YOUR GOAL | Reproduce verbatim the lines of the material below, starting at the line with "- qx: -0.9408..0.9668" and ending at the line with "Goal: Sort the", both inclusive; skip the rest.

_____

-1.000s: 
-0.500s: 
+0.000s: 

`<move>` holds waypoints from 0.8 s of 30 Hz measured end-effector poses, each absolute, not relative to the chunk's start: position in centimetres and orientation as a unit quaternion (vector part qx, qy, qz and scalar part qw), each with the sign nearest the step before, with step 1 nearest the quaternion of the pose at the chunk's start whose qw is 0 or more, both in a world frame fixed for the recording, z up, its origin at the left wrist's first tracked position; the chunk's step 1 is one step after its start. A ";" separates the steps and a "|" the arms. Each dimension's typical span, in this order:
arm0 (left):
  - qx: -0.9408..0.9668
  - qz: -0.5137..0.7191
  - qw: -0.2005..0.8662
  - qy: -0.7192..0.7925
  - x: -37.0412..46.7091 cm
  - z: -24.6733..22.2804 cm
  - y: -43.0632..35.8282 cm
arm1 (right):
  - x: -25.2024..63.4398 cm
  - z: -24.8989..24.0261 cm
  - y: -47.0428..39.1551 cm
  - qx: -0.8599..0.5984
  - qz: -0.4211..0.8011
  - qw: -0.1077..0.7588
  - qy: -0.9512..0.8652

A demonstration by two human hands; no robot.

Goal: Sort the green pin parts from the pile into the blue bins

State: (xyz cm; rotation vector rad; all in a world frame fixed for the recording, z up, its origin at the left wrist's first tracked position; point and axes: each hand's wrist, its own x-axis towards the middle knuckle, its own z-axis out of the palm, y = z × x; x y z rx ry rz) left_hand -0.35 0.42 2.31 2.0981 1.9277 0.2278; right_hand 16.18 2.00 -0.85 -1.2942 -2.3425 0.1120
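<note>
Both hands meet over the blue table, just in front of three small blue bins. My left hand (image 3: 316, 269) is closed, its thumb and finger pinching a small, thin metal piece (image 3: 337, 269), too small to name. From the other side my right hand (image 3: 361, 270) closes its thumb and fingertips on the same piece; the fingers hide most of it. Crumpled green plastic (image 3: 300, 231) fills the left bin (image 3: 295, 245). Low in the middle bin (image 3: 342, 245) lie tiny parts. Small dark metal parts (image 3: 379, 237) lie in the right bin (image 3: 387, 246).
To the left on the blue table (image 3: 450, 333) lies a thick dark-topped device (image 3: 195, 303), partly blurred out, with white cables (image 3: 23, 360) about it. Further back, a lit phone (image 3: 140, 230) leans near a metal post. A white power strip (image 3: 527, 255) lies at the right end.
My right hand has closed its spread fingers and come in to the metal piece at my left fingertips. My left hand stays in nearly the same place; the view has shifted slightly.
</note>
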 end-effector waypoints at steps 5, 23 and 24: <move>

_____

EXERCISE OUTPUT |
  - qx: -0.9408..0.9668
  - qz: -0.5137..0.7191
  - qw: -0.2005..0.8662
  - qy: -0.7192..0.7925
  - x: -37.0412..46.7091 cm
  - z: -24.6733..22.2804 cm
  - y: -43.0632..35.8282 cm
arm1 (right):
  - x: -25.2024..63.4398 cm
  - z: -24.8989..24.0261 cm
  - y: -47.0428..39.1551 cm
  - qx: -0.8599..0.5984
  - qz: -0.4211..0.8011
  - qw: -0.1077..0.7588
  - qy: -0.9512..0.8652

A demonstration by two human hands; no robot.

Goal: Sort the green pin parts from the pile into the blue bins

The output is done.